[Dataset records]
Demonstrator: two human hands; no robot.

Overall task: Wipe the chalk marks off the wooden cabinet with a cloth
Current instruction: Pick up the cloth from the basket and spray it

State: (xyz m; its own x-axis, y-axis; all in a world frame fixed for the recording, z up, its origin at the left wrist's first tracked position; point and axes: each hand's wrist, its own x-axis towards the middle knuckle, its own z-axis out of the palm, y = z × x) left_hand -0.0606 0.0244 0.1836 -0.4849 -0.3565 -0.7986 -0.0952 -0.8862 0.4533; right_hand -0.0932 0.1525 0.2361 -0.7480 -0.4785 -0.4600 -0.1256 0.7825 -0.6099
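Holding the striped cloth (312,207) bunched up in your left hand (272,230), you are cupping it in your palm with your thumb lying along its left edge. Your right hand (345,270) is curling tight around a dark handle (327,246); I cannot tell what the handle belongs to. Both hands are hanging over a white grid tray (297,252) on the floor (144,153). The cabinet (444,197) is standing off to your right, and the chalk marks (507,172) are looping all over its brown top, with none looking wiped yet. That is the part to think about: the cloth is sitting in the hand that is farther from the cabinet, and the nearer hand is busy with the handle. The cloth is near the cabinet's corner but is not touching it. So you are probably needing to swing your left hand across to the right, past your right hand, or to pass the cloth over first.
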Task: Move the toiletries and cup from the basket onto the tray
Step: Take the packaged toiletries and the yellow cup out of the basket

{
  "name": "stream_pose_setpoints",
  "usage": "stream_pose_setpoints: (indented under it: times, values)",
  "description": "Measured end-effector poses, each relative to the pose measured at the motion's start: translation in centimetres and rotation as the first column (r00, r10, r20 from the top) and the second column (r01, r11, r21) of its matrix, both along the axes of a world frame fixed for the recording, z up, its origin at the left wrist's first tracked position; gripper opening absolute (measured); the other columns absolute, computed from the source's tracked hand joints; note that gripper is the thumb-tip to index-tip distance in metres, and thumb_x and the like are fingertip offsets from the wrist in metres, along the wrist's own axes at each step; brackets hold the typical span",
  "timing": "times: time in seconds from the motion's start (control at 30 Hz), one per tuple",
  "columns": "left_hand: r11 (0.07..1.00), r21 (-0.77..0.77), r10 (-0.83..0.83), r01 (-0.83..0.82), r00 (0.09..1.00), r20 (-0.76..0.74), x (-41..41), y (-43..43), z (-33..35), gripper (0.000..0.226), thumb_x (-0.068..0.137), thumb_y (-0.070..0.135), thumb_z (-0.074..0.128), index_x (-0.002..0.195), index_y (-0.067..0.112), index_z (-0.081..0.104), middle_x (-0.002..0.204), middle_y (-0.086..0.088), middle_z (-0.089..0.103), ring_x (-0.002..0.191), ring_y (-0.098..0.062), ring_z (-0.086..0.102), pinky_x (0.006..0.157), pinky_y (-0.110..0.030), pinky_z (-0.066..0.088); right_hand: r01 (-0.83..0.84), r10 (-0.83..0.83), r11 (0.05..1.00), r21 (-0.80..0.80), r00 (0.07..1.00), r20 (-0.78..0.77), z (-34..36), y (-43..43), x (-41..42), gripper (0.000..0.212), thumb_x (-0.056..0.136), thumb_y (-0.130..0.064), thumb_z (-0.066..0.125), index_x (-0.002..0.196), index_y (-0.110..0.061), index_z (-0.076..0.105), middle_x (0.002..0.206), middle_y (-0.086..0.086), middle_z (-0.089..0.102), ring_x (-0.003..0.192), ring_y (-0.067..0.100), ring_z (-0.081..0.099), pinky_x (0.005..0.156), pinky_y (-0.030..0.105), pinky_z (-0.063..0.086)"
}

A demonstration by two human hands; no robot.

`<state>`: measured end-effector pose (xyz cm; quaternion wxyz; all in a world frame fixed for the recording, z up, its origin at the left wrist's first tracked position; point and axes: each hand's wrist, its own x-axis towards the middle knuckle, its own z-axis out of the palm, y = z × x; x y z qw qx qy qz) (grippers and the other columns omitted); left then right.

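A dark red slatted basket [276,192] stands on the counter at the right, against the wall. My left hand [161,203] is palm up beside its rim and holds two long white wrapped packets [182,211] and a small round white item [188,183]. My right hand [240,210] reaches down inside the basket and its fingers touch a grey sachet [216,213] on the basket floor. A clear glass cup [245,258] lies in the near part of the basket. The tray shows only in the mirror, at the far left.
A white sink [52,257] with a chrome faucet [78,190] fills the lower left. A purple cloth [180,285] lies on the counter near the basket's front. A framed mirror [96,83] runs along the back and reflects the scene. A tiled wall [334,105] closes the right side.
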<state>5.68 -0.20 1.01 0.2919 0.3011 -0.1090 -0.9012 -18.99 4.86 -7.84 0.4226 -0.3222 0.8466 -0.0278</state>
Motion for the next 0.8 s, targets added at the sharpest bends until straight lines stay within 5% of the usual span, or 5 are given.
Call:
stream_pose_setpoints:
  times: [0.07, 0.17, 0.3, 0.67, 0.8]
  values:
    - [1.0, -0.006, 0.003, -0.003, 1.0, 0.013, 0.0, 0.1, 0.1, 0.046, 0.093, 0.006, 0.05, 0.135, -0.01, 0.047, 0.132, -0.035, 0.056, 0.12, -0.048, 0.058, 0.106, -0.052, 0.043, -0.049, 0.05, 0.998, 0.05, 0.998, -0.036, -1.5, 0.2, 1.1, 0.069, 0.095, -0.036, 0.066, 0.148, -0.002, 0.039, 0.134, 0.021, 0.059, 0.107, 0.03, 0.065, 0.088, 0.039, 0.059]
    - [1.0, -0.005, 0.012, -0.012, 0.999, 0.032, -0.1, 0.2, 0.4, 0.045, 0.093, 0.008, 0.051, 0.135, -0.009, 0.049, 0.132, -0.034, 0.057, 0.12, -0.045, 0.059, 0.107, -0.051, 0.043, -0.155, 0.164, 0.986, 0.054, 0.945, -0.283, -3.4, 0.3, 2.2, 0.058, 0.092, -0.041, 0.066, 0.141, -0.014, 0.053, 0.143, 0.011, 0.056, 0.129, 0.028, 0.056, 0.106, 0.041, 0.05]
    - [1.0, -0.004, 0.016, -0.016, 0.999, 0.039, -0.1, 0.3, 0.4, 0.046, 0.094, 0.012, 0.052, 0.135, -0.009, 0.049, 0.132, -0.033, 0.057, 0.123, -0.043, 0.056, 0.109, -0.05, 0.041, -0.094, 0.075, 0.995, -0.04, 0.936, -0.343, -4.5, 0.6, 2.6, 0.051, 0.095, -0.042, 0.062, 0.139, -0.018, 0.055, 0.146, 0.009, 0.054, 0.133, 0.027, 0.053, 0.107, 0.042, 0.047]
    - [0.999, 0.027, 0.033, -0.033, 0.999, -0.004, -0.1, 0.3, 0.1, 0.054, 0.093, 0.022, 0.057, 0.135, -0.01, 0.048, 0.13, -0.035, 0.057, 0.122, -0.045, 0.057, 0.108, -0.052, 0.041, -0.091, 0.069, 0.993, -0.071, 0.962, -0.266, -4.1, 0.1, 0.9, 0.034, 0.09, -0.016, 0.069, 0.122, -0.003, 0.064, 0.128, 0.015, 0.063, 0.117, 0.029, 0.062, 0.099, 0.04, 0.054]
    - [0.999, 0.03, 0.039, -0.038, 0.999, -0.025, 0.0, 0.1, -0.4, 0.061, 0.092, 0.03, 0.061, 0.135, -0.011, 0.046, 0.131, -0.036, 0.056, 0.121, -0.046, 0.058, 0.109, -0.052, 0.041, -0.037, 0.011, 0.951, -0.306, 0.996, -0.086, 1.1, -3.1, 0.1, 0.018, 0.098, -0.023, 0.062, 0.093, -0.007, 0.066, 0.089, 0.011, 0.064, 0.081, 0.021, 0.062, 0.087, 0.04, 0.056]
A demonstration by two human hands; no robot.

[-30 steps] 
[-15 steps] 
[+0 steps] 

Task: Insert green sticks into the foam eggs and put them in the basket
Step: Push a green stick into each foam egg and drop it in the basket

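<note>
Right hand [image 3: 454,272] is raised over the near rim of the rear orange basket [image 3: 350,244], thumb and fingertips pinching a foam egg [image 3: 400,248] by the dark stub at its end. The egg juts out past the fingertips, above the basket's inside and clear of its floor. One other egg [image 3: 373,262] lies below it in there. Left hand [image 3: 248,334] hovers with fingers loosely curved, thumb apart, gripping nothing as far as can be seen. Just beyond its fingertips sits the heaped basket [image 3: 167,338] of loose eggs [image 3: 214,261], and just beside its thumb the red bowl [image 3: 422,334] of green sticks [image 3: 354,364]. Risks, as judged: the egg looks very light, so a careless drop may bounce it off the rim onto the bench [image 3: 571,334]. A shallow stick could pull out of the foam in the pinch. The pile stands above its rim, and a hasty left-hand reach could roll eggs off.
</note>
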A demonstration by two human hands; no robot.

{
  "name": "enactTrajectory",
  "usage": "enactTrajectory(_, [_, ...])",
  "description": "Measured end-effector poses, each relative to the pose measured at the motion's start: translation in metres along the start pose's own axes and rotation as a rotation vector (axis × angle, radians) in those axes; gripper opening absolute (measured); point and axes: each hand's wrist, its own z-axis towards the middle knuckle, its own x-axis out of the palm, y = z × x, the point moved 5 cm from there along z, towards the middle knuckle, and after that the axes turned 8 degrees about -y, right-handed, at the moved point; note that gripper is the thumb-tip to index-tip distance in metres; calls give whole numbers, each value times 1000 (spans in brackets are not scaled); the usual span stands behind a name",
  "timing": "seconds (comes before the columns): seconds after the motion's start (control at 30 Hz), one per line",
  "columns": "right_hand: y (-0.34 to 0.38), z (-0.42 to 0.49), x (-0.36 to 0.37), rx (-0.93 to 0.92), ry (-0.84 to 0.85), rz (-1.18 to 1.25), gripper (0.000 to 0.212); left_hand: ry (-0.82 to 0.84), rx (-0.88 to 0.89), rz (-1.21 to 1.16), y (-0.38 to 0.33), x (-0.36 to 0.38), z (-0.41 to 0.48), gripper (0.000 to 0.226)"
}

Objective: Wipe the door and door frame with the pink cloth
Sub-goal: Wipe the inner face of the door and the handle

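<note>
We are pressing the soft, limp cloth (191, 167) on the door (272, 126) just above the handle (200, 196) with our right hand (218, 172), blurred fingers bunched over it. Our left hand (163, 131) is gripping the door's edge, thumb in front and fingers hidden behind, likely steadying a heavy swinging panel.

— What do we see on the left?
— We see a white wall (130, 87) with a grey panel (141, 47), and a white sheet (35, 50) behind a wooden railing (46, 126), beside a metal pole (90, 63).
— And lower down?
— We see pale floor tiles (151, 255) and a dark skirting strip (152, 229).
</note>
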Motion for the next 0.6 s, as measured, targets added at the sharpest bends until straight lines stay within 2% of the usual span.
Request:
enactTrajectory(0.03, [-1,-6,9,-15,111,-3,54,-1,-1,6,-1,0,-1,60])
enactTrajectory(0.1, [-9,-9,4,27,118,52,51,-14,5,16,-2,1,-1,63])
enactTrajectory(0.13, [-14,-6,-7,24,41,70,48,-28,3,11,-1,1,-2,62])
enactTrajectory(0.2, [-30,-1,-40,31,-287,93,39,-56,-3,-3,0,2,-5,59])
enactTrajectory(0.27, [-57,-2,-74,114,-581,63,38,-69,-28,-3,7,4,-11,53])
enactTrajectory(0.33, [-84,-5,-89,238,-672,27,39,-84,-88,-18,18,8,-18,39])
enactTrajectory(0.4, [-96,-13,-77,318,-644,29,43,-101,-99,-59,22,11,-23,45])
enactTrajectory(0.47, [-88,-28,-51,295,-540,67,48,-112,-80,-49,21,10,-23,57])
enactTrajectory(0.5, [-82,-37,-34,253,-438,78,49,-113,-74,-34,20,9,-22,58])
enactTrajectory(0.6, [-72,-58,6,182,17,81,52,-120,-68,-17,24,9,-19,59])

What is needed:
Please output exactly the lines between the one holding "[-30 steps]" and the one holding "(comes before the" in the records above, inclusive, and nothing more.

Solution for this task:
[-30 steps] 
[-15 steps] 
[+0 steps] 

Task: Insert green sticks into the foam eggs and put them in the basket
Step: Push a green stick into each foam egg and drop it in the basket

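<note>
Right hand [image 3: 454,272] is raised over the near rim of the rear orange basket [image 3: 350,244], thumb and fingertips pinching a foam egg [image 3: 400,248] by the dark stub at its end. The egg juts out past the fingertips, above the basket's inside and clear of its floor. One other egg [image 3: 373,262] lies below it in there. Left hand [image 3: 248,334] hovers with fingers loosely curved, thumb apart, gripping nothing as far as can be seen. Just beyond its fingertips sits the heaped basket [image 3: 167,338] of loose eggs [image 3: 214,261], and just beside its thumb the red bowl [image 3: 422,334] of green sticks [image 3: 354,364]. Risks, as judged: the egg looks very light, so a careless drop may bounce it off the rim onto the bench [image 3: 571,334]. A shallow stick could pull out of the foam in the pinch. The pile stands above its rim, and a hasty left-hand reach could roll eggs off.
</note>
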A demonstration by two human hands; no robot.

{
  "name": "enactTrajectory",
  "usage": "enactTrajectory(_, [_, ...])",
  "description": "Measured end-effector poses, each relative to the pose measured at the motion's start: translation in metres along the start pose's own axes and rotation as a rotation vector (axis × angle, radians) in those axes; gripper opening absolute (measured); point and axes: each hand's wrist, its own z-axis towards the middle knuckle, its own x-axis out of the palm, y = z × x, the point moved 5 cm from there along z, towards the middle knuckle, and after that the axes turned 8 degrees about -y, right-handed, at the moved point; note that gripper is the thumb-tip to index-tip distance in metres; calls give whole numbers, each value times 1000 (spans in brackets are not scaled); the usual span stands behind a name",
  "timing": "seconds (comes before the columns): seconds after the motion's start (control at 30 Hz), one per line",

The answer has been given, and the exercise is done.